Florence’s Galleria dell’Accademia and Bargello Museums launch a new restoration project. Inside the Bargello National Museum ’s Michelangelo Hall, operations have already begun to unmount the base of Benvenuto Cellini’s Perseus, the first step in a larger conservation project dedicated to the work. Starting in May, the restoration will be visible to the public thanks to an open construction site, which will allow people to observe the work in progress.
The marble plinth, made starting in 1549 on commission by Cosimo I de’ Medici to accompany the famous bronze destined for the Loggia dei Lanzi, is now preserved at the Bargello in the same room that houses fundamental works of 16th-century Florence, including those by Michelangelo Buonarroti, Giambologna, Bartolomeo Ammannati and Baccio Bandinelli. The plinth is a masterpiece of great refinement, conceived as a kind of sculpted altar, richly ornamented and loaded with symbolic meanings.
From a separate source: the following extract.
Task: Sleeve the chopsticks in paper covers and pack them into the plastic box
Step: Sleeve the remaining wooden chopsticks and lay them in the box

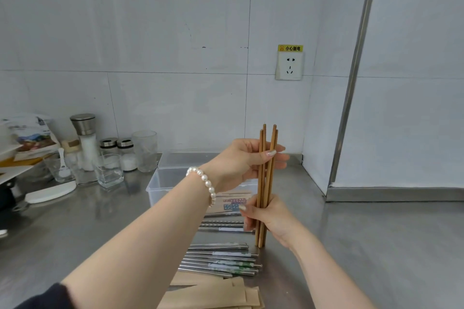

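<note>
Standing the wooden chopsticks (265,183) upright on the counter (376,246), seemingly to level their tips: right hand (268,218) grips low, left hand (247,160) pinches higher. Paper covers (213,293) lie near; plastic box (160,183) waits farther.

white tiled wall (150,32) beyond the hands, wall socket (289,66) with yellow warning label up right, metal corner strip (351,88) further right, steel bench (376,246) underneath
</note>
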A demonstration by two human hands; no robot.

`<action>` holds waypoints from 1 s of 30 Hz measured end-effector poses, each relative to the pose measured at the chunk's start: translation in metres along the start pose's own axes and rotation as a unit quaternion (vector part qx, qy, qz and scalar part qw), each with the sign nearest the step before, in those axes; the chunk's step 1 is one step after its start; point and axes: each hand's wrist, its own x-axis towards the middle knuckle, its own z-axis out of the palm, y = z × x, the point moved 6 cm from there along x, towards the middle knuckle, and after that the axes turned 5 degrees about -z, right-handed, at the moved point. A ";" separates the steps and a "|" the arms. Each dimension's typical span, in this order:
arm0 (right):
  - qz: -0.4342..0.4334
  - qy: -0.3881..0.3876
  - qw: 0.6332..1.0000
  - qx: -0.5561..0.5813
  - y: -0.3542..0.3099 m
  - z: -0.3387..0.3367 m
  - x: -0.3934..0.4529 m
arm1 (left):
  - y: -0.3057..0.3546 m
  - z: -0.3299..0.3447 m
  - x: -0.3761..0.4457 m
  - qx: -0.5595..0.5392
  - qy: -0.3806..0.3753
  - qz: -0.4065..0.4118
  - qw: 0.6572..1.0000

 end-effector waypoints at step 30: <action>0.033 0.004 0.999 0.016 0.004 0.000 0.001 | 0.039 -0.020 -0.006 0.021 0.061 0.033 0.997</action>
The new intervention, launched nearly 30 years after the last restoration, will be accompanied by a “live” construction site set up in the museum’s ground floor exhibition hall. Accessible to visitors starting in May, this space will offer the opportunity to follow the different phases of the operation up close, allowing visitors to learn more about the techniques, materials and methodologies proper to conservation restoration.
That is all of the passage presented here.